* _ASSIGNED TASK_:
Could you transcribe all of the data exactly and skip any pictures?

++++ PROVIDED DATA

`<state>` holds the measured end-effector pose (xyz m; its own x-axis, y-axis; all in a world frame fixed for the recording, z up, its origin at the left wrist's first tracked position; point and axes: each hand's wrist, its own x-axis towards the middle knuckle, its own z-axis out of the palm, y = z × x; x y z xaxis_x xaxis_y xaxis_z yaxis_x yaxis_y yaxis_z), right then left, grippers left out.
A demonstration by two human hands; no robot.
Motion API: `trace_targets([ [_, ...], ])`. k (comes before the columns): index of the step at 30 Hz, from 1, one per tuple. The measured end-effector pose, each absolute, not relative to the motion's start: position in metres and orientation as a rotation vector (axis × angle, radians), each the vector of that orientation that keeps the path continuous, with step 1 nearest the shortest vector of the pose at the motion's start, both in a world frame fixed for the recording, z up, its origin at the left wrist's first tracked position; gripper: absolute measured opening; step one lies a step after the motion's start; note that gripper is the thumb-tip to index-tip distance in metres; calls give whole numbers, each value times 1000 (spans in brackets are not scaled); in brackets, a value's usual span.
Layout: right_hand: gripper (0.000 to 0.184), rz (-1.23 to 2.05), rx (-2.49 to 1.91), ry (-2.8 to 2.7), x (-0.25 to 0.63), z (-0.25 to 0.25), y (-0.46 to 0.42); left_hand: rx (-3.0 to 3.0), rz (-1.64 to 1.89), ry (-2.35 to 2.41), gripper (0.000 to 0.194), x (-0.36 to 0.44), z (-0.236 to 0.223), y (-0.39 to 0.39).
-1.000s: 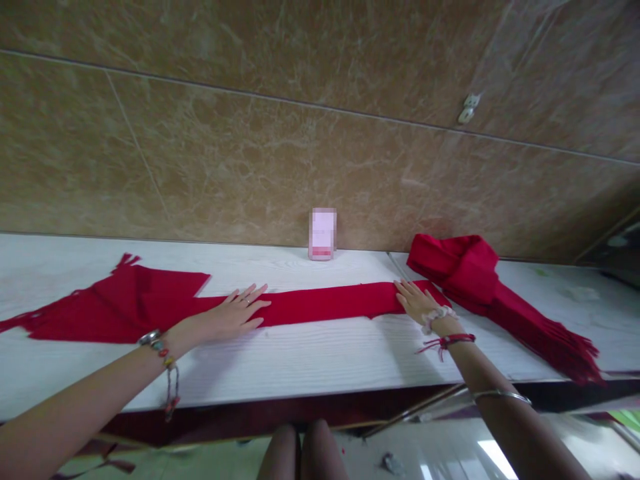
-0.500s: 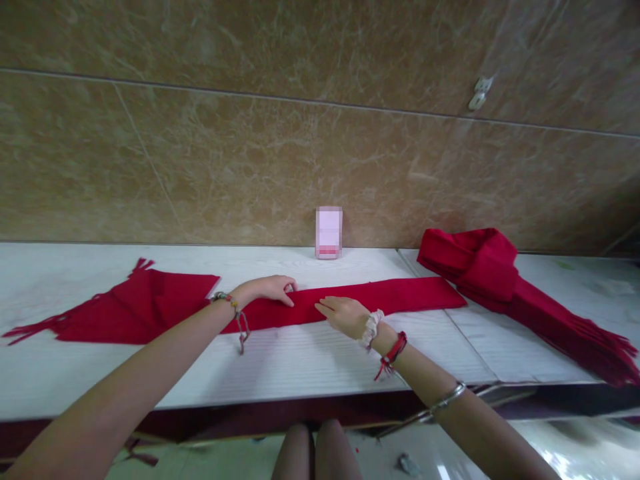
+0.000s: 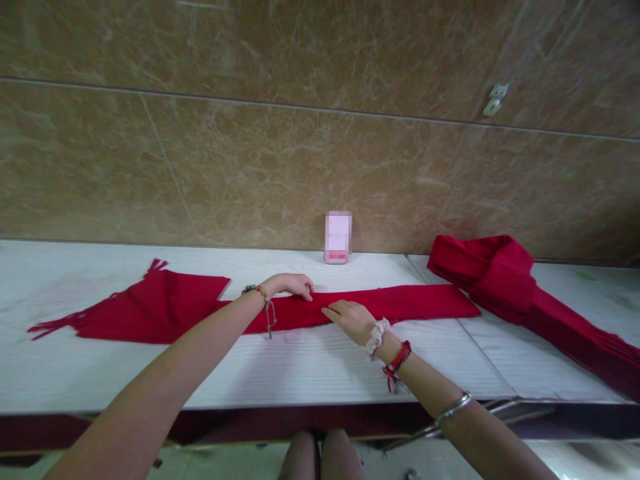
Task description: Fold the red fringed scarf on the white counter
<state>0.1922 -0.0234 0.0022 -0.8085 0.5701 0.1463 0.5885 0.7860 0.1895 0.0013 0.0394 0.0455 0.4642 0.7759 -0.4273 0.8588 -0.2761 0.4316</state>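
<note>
A long red scarf [image 3: 420, 300] lies folded into a narrow strip along the white table [image 3: 300, 367], its fringed end [image 3: 145, 310] spread wider at the left. My left hand [image 3: 293, 285] rests on the strip's far edge near the middle, fingers curled down onto the cloth. My right hand [image 3: 350, 317] lies on the strip's near edge just to the right, fingers together and pressed on the fabric. Both wrists wear bracelets.
A second red scarf [image 3: 505, 280] lies bunched at the right, its tail running toward the table's right edge. A small pink card [image 3: 338, 237] stands against the brown marble wall. My knees show below the table's front edge.
Both hands came together from far apart to the middle of the strip, the right hand travelling left from the strip's right end. Over the last half second they hardly moved.
</note>
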Motion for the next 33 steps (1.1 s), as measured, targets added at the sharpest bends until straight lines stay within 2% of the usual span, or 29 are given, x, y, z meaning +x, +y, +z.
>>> trace_targets([
  [3, 37, -99, -990, -2848, 198, 3, -26, 2154, -151, 1409, 42, 8, 40, 36],
  [5, 46, 1, -1059, -2828, 209, 3, -26, 2285, -5, 1522, 50, 15, 29, 28],
  [7, 48, -32, -1222, -2804, 228, 3, -23, 2439, 200, 1625, 49, 23, 13, 17],
  [10, 42, -167, -1520, -2726, 274, 2, -11, 2602, 299, 1615, 45, 29, -9, 1],
  [15, 42, -180, -1925, -2527, 374, 0, 14, 2671, 202, 1626, 45, 29, -17, -5],
  [19, 44, -218, -1978, -2408, 427, 1, 27, 2682, 170, 1627, 44, 29, -15, -1],
  [22, 46, -244, -1885, -2413, 423, 3, 29, 2642, 96, 1620, 44, 30, -12, 4],
  [28, 44, -132, -1489, -2653, 348, -3, 6, 2672, 83, 1409, 51, 30, -1, 10],
  [33, 44, -120, -1923, -2470, 357, -3, 6, 2768, 94, 1227, 41, 22, -8, 5],
])
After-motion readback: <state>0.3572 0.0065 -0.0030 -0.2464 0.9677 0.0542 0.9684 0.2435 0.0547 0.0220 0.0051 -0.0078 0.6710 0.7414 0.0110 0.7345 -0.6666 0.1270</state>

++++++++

* _OUTPUT BELOW_:
`<state>` holds the measured end-effector pose (xyz m; its own x-axis, y-axis; all in a world frame fixed for the recording, z up, its origin at the left wrist's first tracked position; point and axes: each hand's wrist, its own x-axis towards the middle knuckle, its own z-axis out of the palm, y = z × x; x y z xaxis_x xaxis_y xaxis_z yaxis_x yaxis_y yaxis_z), right then left, grippers left out.
A demonstration by two human hands; no robot.
Motion API: `trace_targets([ [_, ...], ])`. k (comes before the columns): index of the step at 30 Hz, from 1, one per tuple. The measured end-effector pose, each absolute, not relative to the motion's start: position in metres and orientation as a rotation vector (axis × angle, radians), each the vector of that orientation that keeps the path continuous, with step 1 nearest the shortest vector of the pose at the motion's start, both in a world frame fixed for the recording, z up, its origin at the left wrist's first tracked position; gripper: absolute measured opening; step one lies a step after the motion's start; note that gripper is the thumb-tip to index-tip distance in metres; calls give whole numbers, each value times 1000 (spans in brackets are not scaled); in brackets, a value's usual span.
Layout: right_hand: gripper (0.000 to 0.184), rz (-1.23 to 2.05), rx (-2.49 to 1.91), ry (-2.8 to 2.7), x (-0.25 to 0.63), z (-0.25 to 0.25), y (-0.46 to 0.42); left_hand: rx (-3.0 to 3.0), rz (-1.64 to 1.89), ry (-2.35 to 2.41), gripper (0.000 to 0.194), x (-0.36 to 0.44), z (-0.236 to 0.223), y (-0.39 to 0.39).
-1.000s: 
-0.500s: 
+0.000s: 
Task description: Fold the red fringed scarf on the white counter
<state>0.1922 -0.0234 0.0022 -0.8085 0.5701 0.1463 0.5885 0.7860 0.1895 0.0013 0.0394 0.0455 0.4642 0.7759 -0.4273 0.8588 -0.2761 0.4316</state>
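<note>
A long red scarf [image 3: 420, 300] lies folded into a narrow strip along the white table [image 3: 300, 367], its fringed end [image 3: 145, 310] spread wider at the left. My left hand [image 3: 293, 285] rests on the strip's far edge near the middle, fingers curled down onto the cloth. My right hand [image 3: 350, 317] lies on the strip's near edge just to the right, fingers together and pressed on the fabric. Both wrists wear bracelets.
A second red scarf [image 3: 505, 280] lies bunched at the right, its tail running toward the table's right edge. A small pink card [image 3: 338, 237] stands against the brown marble wall. My knees show below the table's front edge.
Both hands came together from far apart to the middle of the strip, the right hand travelling left from the strip's right end. Over the last half second they hardly moved.
</note>
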Motion for the next 33 steps (1.1 s), as measured, targets added at the sharpest bends until straight lines stay within 2% of the usual span, or 29 are given, x, y, z meaning +x, +y, +z.
>>> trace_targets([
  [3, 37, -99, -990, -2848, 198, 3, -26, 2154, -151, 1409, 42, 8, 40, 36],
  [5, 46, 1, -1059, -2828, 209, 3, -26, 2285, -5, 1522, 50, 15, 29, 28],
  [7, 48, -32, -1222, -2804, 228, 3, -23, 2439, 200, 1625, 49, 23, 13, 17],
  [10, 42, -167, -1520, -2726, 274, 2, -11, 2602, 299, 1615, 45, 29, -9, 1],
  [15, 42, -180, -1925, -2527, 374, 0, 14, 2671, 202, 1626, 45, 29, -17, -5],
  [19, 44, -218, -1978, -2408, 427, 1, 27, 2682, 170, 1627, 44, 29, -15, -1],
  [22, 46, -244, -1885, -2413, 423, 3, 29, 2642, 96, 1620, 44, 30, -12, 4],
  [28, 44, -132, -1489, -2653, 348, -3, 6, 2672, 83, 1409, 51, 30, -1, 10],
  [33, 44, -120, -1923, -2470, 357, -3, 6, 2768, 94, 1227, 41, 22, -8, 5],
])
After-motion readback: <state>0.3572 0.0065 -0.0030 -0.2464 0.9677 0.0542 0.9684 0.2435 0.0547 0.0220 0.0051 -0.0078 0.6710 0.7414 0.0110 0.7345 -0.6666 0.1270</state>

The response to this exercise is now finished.